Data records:

§ §

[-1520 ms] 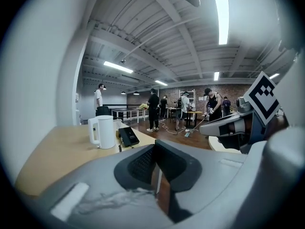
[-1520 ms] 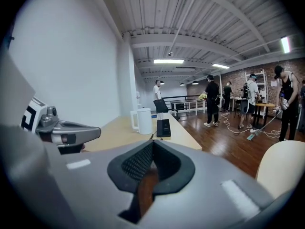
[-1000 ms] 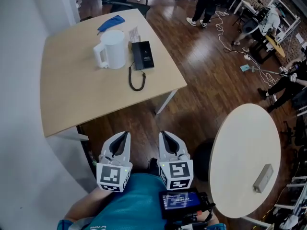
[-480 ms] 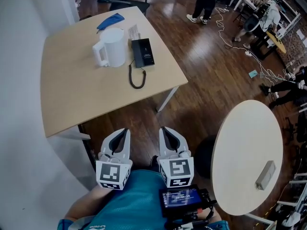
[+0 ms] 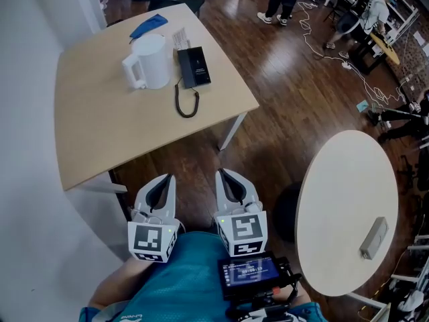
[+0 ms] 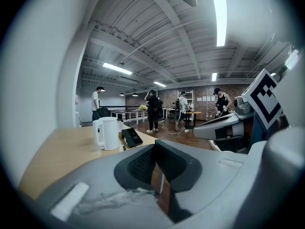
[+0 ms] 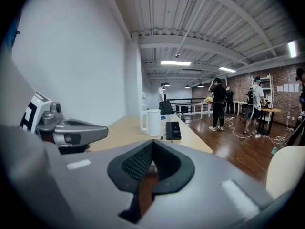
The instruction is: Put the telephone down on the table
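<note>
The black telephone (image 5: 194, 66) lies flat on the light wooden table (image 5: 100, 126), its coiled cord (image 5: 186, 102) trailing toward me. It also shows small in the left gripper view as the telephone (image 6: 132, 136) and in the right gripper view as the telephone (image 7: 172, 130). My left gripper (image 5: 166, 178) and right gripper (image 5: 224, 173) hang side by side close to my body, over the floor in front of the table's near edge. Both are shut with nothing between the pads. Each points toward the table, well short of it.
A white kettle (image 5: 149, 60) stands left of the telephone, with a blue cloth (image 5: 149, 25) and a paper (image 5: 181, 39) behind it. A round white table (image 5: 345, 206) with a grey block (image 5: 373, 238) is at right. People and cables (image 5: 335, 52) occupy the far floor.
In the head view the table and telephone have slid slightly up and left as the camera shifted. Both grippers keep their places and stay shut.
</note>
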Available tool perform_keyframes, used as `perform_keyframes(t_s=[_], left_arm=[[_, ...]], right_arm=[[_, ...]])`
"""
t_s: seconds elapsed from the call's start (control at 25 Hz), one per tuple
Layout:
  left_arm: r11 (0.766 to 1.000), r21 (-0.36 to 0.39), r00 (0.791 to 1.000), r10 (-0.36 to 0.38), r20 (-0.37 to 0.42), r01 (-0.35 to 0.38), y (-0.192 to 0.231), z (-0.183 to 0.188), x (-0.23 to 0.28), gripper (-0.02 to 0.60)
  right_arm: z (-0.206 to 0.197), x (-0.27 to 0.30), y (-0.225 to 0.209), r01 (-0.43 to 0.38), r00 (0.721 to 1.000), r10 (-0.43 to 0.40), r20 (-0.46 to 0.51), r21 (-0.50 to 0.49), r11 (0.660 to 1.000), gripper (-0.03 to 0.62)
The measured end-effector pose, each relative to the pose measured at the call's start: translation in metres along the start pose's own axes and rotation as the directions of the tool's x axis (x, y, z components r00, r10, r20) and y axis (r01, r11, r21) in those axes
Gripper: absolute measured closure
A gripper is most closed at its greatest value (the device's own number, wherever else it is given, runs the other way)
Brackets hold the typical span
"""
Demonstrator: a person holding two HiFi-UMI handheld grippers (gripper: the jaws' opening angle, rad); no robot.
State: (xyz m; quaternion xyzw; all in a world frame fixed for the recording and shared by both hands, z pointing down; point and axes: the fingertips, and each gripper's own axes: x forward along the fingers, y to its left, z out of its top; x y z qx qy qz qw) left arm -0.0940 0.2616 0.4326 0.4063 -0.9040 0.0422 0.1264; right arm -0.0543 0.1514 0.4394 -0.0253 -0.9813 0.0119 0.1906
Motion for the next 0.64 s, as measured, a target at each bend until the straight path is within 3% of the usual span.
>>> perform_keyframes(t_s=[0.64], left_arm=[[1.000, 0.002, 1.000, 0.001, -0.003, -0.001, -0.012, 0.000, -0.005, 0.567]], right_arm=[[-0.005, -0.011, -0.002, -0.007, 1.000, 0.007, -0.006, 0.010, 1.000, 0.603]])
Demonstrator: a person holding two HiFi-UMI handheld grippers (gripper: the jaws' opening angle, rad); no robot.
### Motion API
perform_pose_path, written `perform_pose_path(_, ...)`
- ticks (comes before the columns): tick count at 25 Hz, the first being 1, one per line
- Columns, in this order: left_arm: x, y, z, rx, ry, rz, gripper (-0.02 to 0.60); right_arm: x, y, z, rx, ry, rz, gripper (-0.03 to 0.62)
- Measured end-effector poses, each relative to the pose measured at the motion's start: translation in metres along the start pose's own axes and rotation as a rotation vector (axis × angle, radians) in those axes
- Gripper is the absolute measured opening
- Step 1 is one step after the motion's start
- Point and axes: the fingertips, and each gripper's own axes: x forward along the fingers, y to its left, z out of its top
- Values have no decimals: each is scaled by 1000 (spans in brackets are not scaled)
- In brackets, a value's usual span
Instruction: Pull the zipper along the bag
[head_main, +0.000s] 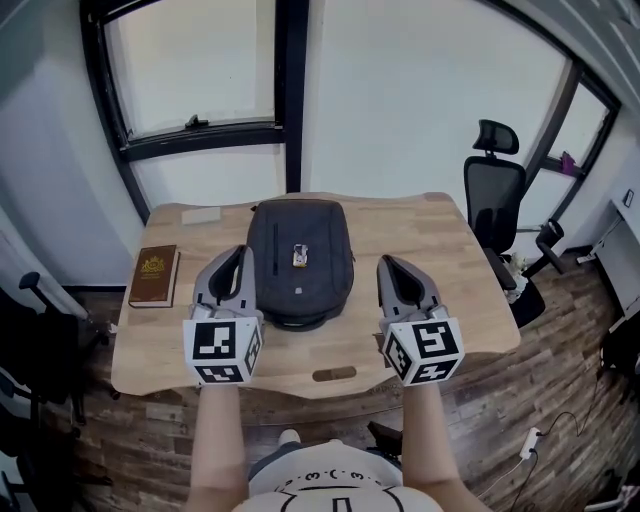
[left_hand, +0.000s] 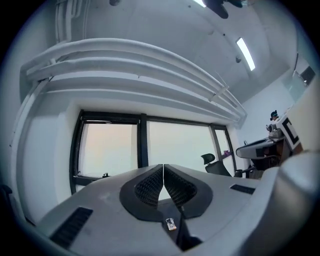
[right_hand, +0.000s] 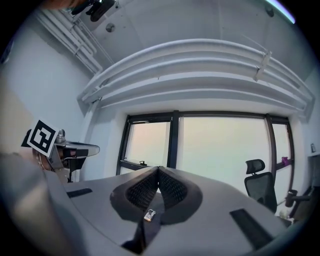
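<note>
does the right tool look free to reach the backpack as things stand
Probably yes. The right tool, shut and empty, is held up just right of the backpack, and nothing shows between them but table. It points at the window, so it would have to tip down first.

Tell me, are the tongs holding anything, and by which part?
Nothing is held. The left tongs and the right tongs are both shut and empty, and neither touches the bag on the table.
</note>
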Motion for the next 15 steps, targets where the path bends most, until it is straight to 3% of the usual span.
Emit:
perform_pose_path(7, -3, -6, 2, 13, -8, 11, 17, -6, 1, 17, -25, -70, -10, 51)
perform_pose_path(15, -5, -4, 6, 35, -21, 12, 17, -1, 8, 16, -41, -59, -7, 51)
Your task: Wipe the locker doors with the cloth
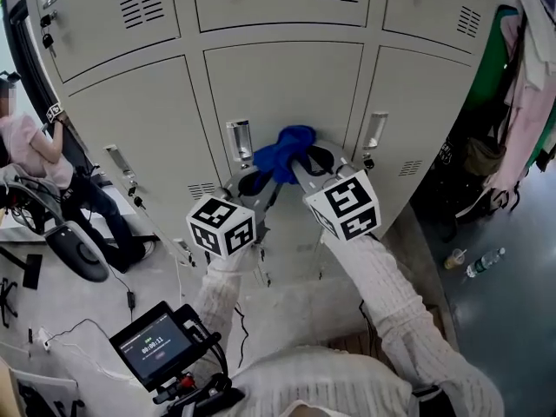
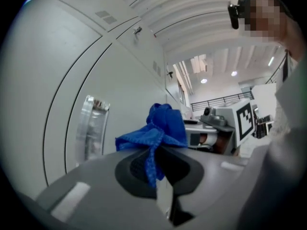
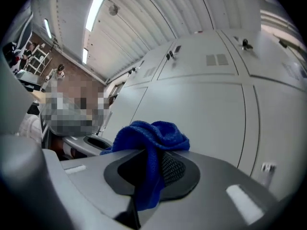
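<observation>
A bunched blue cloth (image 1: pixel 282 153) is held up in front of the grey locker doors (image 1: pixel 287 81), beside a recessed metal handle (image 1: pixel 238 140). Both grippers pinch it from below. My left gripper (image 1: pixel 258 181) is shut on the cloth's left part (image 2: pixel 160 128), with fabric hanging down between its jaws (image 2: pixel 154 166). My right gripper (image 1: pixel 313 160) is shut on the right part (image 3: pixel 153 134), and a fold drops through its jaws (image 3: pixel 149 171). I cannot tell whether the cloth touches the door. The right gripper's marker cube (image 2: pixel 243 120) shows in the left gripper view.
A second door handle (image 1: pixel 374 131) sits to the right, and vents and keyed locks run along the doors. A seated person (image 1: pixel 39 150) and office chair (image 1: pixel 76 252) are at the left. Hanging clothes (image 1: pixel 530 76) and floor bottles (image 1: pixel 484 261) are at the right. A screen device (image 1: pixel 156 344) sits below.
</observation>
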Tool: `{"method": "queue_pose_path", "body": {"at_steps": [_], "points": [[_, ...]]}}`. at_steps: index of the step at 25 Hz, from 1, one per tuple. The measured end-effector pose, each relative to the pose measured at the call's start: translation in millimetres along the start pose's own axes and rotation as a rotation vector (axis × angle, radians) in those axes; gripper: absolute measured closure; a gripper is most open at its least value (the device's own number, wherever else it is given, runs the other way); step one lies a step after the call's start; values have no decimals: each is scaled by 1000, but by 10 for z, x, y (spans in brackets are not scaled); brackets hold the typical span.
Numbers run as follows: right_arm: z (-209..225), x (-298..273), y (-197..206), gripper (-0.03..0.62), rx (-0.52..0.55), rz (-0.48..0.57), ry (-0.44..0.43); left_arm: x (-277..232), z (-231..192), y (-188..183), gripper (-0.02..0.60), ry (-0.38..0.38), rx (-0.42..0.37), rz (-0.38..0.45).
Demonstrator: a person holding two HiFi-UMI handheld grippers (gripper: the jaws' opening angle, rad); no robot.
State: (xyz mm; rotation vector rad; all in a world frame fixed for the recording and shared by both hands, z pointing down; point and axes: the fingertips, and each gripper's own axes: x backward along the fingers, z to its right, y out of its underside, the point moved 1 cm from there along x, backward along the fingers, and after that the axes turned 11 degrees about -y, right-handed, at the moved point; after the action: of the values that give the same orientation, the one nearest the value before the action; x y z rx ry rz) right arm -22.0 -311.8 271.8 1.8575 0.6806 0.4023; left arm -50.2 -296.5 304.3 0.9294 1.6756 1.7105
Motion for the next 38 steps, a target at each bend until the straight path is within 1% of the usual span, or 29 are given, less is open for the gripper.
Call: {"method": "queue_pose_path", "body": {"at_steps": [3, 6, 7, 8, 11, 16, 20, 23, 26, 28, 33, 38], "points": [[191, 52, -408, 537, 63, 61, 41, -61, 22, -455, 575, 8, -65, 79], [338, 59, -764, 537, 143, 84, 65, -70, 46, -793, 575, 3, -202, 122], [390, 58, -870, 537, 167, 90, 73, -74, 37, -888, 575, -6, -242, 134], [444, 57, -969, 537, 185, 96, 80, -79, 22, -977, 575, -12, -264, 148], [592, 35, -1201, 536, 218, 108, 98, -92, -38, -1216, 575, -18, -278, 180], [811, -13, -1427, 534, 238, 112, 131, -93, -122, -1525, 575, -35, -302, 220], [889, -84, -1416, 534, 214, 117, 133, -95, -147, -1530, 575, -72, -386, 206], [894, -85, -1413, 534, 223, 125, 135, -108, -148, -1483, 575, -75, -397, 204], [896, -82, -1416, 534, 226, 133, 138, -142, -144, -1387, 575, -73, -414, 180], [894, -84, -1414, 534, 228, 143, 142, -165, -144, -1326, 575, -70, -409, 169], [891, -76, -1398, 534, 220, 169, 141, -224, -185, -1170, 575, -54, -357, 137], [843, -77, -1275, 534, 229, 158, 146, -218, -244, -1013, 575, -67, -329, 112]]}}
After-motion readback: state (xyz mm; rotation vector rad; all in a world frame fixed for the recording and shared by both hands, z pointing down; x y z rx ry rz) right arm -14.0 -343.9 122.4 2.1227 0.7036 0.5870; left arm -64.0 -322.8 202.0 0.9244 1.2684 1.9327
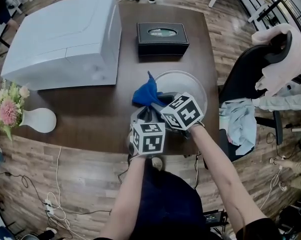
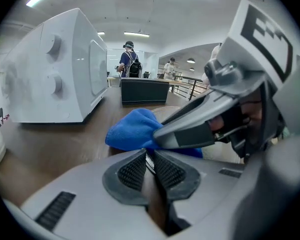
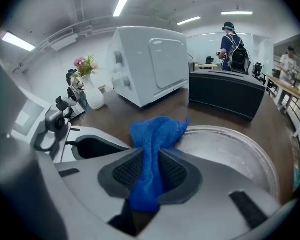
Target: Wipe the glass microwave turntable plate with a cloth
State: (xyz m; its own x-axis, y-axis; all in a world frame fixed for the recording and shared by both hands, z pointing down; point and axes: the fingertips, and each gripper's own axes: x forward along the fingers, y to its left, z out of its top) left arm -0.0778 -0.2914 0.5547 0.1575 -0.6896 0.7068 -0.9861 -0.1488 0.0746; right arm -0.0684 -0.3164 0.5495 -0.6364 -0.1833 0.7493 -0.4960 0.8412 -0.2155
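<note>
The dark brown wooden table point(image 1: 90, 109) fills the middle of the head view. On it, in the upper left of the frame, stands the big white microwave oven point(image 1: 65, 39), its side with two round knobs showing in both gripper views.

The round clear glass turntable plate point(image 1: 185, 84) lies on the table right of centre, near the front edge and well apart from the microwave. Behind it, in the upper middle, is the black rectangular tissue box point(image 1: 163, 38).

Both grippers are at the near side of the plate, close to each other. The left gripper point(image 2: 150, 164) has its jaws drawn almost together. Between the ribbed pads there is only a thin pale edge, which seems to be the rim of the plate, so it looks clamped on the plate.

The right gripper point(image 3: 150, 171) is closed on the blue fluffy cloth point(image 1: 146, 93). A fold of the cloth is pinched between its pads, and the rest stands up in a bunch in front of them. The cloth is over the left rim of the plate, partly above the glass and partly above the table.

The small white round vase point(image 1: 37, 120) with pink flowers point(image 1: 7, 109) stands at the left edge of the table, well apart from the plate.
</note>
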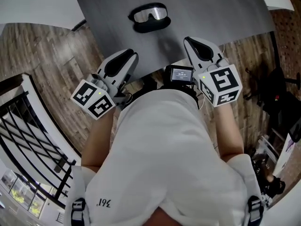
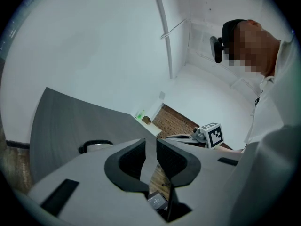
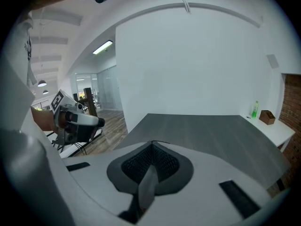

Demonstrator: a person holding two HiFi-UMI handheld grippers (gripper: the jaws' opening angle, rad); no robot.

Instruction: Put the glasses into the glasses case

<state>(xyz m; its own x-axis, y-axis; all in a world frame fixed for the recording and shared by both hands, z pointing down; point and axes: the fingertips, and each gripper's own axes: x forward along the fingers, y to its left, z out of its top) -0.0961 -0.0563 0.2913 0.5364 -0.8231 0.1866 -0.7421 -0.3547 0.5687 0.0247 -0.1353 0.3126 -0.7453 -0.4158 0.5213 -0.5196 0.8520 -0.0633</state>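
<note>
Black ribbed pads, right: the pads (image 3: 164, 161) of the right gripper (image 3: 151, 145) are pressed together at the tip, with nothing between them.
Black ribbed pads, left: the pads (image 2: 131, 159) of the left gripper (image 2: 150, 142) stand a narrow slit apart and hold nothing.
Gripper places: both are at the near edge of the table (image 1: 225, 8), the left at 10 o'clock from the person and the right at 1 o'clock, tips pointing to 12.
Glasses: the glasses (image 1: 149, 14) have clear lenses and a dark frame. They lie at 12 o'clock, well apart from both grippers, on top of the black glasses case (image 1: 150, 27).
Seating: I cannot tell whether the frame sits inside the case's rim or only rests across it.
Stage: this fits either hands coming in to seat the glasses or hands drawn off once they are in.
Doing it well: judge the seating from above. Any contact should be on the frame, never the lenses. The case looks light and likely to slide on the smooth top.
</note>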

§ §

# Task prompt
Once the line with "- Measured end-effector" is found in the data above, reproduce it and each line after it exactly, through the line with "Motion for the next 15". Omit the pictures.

# Answer box
- Measured end-effector poses, each relative to the pose measured at the motion's start: translation in metres along the start pose's own axes and rotation as a rotation vector (axis × angle, radians) in those axes
- Gripper is the absolute measured opening
- Step 1 is one step after the motion's start
- Point and axes: the fingertips, and each gripper's own axes: x forward along the fingers, y to its left, z out of its top
- Values have no decimals: each is scaled by 1000 (spans in brackets are not scaled)
- In brackets, a value's usual span
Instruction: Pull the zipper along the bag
[head_main, +0.000s] 
[left_hand, +0.000s] 
[right_hand, +0.000s] 
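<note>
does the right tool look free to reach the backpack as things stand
Probably yes. The right tool, shut and empty, is held up just right of the backpack, and nothing shows between them but table. It points at the window, so it would have to tip down first.

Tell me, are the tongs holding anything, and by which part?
Nothing is held. The left tongs and the right tongs are both shut and empty, and neither touches the bag on the table.
</note>
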Motion for the next 15 steps, targets where the path bends most, until it is straight to 3% of the usual span.

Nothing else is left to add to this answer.